§ EXERCISE INSTRUCTIONS
Copy out the full data exactly as given; pictures should not be included.

§ DATA EXTRACT
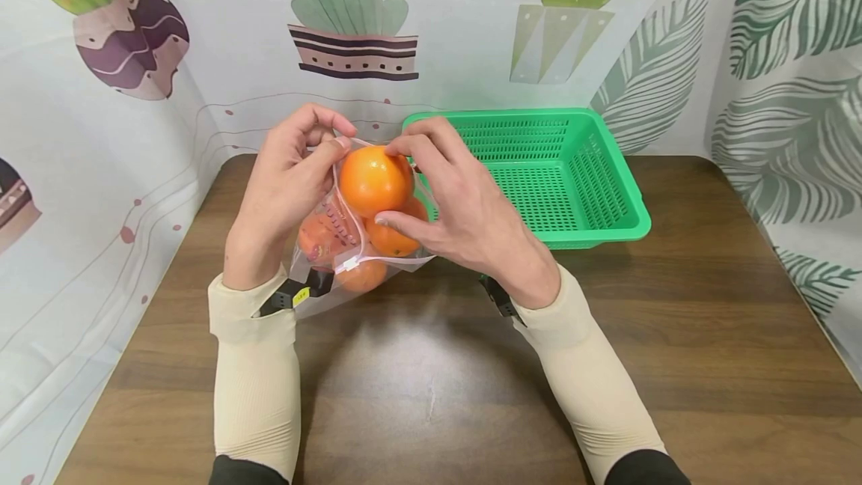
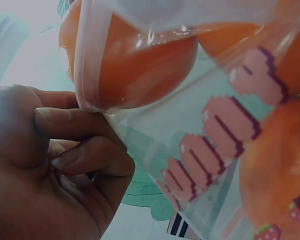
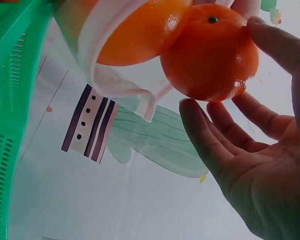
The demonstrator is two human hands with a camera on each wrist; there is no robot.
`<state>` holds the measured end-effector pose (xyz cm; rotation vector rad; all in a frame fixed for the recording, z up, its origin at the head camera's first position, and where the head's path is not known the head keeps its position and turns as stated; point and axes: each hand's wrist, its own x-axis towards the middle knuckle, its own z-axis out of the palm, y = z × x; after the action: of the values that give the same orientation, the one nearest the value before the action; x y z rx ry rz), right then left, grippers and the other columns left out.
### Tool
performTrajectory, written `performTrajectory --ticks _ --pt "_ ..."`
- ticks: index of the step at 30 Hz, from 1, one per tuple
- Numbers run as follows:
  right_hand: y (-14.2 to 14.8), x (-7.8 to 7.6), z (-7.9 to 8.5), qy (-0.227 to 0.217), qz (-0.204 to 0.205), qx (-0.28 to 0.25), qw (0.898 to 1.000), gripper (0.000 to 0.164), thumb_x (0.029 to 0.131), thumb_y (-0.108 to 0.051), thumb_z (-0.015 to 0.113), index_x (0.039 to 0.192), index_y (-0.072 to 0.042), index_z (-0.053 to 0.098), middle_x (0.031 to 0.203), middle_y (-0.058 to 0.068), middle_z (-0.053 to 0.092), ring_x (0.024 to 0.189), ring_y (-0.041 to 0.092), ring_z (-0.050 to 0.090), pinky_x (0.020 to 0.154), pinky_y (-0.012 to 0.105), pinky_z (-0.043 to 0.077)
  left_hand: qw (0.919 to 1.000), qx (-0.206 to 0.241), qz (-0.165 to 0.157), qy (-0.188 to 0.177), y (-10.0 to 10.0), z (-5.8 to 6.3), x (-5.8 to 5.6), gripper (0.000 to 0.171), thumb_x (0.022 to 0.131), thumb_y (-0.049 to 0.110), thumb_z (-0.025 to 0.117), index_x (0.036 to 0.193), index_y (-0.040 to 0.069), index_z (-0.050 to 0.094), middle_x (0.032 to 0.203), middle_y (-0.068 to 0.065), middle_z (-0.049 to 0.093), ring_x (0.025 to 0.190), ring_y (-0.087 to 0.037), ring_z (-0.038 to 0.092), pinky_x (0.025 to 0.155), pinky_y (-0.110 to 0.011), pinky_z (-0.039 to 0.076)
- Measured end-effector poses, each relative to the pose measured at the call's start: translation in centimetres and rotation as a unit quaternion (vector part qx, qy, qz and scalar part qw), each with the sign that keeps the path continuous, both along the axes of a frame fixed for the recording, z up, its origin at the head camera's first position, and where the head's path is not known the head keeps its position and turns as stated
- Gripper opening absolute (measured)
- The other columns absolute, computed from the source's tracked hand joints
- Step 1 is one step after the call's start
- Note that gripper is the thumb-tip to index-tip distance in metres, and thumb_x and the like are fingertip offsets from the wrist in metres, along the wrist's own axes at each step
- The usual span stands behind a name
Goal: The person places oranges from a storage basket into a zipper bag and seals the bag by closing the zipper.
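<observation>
A clear zip bag (image 1: pixel 407 264) with pink printed lettering hangs between the hands, several oranges inside. My left hand (image 1: pixel 276 182) pinches the bag's edge between thumb and forefinger; the left wrist view shows the lettered side (image 2: pixel 210 122) close up. With fingertips and thumb, my right hand (image 1: pixel 471 204) holds an orange (image 1: pixel 373 184) at the bag's open mouth. A small green stem spot shows on this orange (image 3: pixel 210 55) in the right wrist view. Just below it, another orange (image 1: pixel 397 239) lies in the bag. A white slider (image 1: pixel 348 264) sits on the zip strip.
A green plastic basket (image 1: pixel 636 219) with slotted walls stands at the back right on the brown wooden table (image 1: pixel 431 395), close behind the right hand. Behind the table hangs a white cloth (image 1: pixel 465 36) printed with cacti and leaves.
</observation>
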<state>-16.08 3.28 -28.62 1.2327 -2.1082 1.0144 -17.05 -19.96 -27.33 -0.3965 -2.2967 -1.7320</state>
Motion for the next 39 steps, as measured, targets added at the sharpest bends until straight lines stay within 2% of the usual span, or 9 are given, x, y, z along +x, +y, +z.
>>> performTrajectory --ticks 7,16,22,28,31,34,39 --pt "-0.1 -0.2 -0.1 0.016 0.005 0.003 1.0 0.055 0.085 -0.022 0.092 0.128 0.0 0.066 0.126 0.015 0.056 0.113 0.022 0.058 0.1 0.029 0.051 0.9998 0.017 0.001 0.008 -0.3 0.1 0.1 0.013 0.101 0.005 0.059 0.108 0.008 0.069 0.066 -0.003 0.051 0.05 -0.018 0.04 0.046 -0.024 0.034" --pt "0.0 -0.5 -0.3 0.032 -0.001 0.006 0.999 0.053 0.089 -0.025 0.089 0.129 0.003 0.069 0.119 0.016 0.058 0.107 0.025 0.058 0.09 0.032 0.05 0.9956 0.092 -0.012 0.008 -0.5 0.3 0.3 0.013 0.101 0.002 0.059 0.107 0.006 0.069 0.065 -0.005 0.049 0.047 -0.018 0.037 0.041 -0.022 0.031" --pt "0.0 -0.5 -0.2 0.032 0.001 0.007 0.999 0.051 0.089 -0.024 0.089 0.128 0.001 0.069 0.118 0.015 0.058 0.109 0.026 0.057 0.096 0.034 0.049 0.9941 0.106 -0.019 0.018 -0.6 0.4 0.3 0.014 0.101 -0.001 0.058 0.107 0.006 0.069 0.065 -0.005 0.048 0.046 -0.017 0.037 0.039 -0.022 0.031" --pt "0.4 -0.4 0.2 0.031 -0.022 0.0 0.999 0.055 0.088 -0.02 0.087 0.131 0.004 0.063 0.123 0.017 0.059 0.115 0.029 0.058 0.104 0.037 0.049 0.9941 0.105 -0.011 0.026 -0.7 0.6 0.3 0.014 0.102 0.0 0.057 0.107 0.006 0.069 0.066 -0.006 0.047 0.045 -0.018 0.037 0.039 -0.021 0.034" --pt "0.7 -0.4 0.2 0.018 -0.04 0.01 0.999 0.055 0.09 -0.023 0.085 0.131 0.004 0.062 0.124 0.017 0.061 0.116 0.029 0.059 0.106 0.037 0.049 0.9939 0.105 -0.012 0.028 -0.8 0.6 0.3 0.014 0.102 0.0 0.057 0.107 0.006 0.069 0.065 -0.006 0.047 0.044 -0.018 0.038 0.038 -0.021 0.036" --pt "1.1 -0.3 0.2 -0.013 -0.061 0.035 0.997 0.052 0.092 -0.026 0.083 0.13 0.003 0.062 0.119 0.014 0.064 0.112 0.026 0.061 0.102 0.037 0.051 0.9938 0.106 -0.013 0.03 -0.8 0.5 0.2 0.014 0.102 0.0 0.057 0.107 0.006 0.069 0.065 -0.006 0.048 0.043 -0.018 0.038 0.038 -0.021 0.036" --pt "1.8 0.2 0.5 -0.112 -0.099 0.09 0.985 0.029 0.092 -0.03 0.081 0.103 -0.007 0.067 0.091 0.002 0.068 0.084 0.017 0.063 0.076 0.033 0.053 0.993 0.112 -0.015 0.035 -0.8 0.5 0.3 0.014 0.102 -0.001 0.057 0.106 0.005 0.069 0.065 -0.006 0.047 0.043 -0.018 0.038 0.038 -0.021 0.035"
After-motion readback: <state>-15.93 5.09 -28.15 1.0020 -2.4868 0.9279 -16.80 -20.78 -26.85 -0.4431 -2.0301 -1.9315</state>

§ RESULT OF THE TASK
The demonstrator is two human hands with a camera on each wrist; there is no robot.
`<state>` holds the measured end-effector pose (xyz cm; rotation vector rad; all in a frame fixed for the recording, z up, its origin at the head camera's first position, and where the head's path is not known the head keeps its position and turns as stated; point and axes: each hand's wrist, its own x-axis towards the middle knuckle, its own z-axis out of the palm, y = z × x; after the action: of the values that give the same orientation, the one nearest the value before the action; x y z rx ry rz), right then left, grippers and the other columns left out.
### Tool
performTrajectory, written `performTrajectory --ticks _ --pt "_ ..."`
- ticks: index of the step at 30 Hz, from 1, one per tuple
- Numbers run as follows:
  right_hand: y (-14.2 to 14.8), x (-7.8 to 7.6), z (-7.9 to 8.5), qy (-0.227 to 0.217), qz (-0.204 to 0.205), qx (-0.28 to 0.25), qw (0.898 to 1.000), gripper (0.000 to 0.164), thumb_x (0.029 to 0.131), thumb_y (-0.108 to 0.051), thumb_z (-0.015 to 0.113), index_x (0.039 to 0.192), index_y (-0.072 to 0.042), index_z (-0.053 to 0.098), middle_x (0.031 to 0.203), middle_y (-0.058 to 0.068), middle_z (-0.053 to 0.092), ring_x (0.024 to 0.189), ring_y (-0.041 to 0.092), ring_z (-0.050 to 0.090), pinky_x (0.020 to 0.154), pinky_y (-0.012 to 0.105), pinky_z (-0.043 to 0.077)
  left_hand: qw (0.919 to 1.000), qx (-0.206 to 0.241), qz (-0.165 to 0.157), qy (-0.188 to 0.177), y (-10.0 to 10.0), z (-5.8 to 6.3), x (-5.8 to 5.6), gripper (0.000 to 0.171), thumb_x (0.022 to 0.131), thumb_y (-0.049 to 0.110), thumb_z (-0.025 to 0.117), index_x (0.036 to 0.193), index_y (-0.040 to 0.069), index_z (-0.050 to 0.094), middle_x (0.032 to 0.203), middle_y (-0.068 to 0.065), middle_z (-0.049 to 0.093), ring_x (0.025 to 0.190), ring_y (-0.087 to 0.037), ring_z (-0.038 to 0.092), pinky_x (0.025 to 0.155), pinky_y (-0.110 to 0.011), pinky_z (-0.039 to 0.076)
- Measured end-effector poses, each relative to the pose measured at the call's start: translation in centimetres and rotation as a unit quaternion (vector part qx, qy, qz and scalar part qw), each with the sign that keeps the path continuous, both along the axes of a frame fixed for the recording, z up, its origin at the head camera's first position, and where the head's path is not known the head keeps its position and turns as stated
- Gripper opening absolute (measured)
- The other columns absolute, computed from the source's tracked hand joints
- Step 1 is one step after the call's start
- Note that gripper is the thumb-tip to index-tip distance in metres, and thumb_x and the like are fingertip offsets from the wrist in metres, along the wrist's own axes at each step
- The usual span stands behind a name
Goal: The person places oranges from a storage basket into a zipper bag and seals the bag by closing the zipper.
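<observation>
A clear zip bag (image 1: pixel 407 264) with pink printed lettering hangs between the hands, several oranges inside. My left hand (image 1: pixel 276 182) pinches the bag's edge between thumb and forefinger; the left wrist view shows the lettered side (image 2: pixel 210 122) close up. With fingertips and thumb, my right hand (image 1: pixel 471 204) holds an orange (image 1: pixel 373 184) at the bag's open mouth. A small green stem spot shows on this orange (image 3: pixel 210 55) in the right wrist view. Just below it, another orange (image 1: pixel 397 239) lies in the bag. A white slider (image 1: pixel 348 264) sits on the zip strip.
A green plastic basket (image 1: pixel 636 219) with slotted walls stands at the back right on the brown wooden table (image 1: pixel 431 395), close behind the right hand. Behind the table hangs a white cloth (image 1: pixel 465 36) printed with cacti and leaves.
</observation>
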<state>-16.08 3.28 -28.62 1.2327 -2.1082 1.0144 -17.05 -19.96 -27.33 -0.3965 -2.2967 -1.7320</state>
Motion for the next 39 steps, as measured, targets added at the sharpest bends until straight lines stay within 2% of the usual span, or 9 are given, x, y, z along +x, +y, +z.
>>> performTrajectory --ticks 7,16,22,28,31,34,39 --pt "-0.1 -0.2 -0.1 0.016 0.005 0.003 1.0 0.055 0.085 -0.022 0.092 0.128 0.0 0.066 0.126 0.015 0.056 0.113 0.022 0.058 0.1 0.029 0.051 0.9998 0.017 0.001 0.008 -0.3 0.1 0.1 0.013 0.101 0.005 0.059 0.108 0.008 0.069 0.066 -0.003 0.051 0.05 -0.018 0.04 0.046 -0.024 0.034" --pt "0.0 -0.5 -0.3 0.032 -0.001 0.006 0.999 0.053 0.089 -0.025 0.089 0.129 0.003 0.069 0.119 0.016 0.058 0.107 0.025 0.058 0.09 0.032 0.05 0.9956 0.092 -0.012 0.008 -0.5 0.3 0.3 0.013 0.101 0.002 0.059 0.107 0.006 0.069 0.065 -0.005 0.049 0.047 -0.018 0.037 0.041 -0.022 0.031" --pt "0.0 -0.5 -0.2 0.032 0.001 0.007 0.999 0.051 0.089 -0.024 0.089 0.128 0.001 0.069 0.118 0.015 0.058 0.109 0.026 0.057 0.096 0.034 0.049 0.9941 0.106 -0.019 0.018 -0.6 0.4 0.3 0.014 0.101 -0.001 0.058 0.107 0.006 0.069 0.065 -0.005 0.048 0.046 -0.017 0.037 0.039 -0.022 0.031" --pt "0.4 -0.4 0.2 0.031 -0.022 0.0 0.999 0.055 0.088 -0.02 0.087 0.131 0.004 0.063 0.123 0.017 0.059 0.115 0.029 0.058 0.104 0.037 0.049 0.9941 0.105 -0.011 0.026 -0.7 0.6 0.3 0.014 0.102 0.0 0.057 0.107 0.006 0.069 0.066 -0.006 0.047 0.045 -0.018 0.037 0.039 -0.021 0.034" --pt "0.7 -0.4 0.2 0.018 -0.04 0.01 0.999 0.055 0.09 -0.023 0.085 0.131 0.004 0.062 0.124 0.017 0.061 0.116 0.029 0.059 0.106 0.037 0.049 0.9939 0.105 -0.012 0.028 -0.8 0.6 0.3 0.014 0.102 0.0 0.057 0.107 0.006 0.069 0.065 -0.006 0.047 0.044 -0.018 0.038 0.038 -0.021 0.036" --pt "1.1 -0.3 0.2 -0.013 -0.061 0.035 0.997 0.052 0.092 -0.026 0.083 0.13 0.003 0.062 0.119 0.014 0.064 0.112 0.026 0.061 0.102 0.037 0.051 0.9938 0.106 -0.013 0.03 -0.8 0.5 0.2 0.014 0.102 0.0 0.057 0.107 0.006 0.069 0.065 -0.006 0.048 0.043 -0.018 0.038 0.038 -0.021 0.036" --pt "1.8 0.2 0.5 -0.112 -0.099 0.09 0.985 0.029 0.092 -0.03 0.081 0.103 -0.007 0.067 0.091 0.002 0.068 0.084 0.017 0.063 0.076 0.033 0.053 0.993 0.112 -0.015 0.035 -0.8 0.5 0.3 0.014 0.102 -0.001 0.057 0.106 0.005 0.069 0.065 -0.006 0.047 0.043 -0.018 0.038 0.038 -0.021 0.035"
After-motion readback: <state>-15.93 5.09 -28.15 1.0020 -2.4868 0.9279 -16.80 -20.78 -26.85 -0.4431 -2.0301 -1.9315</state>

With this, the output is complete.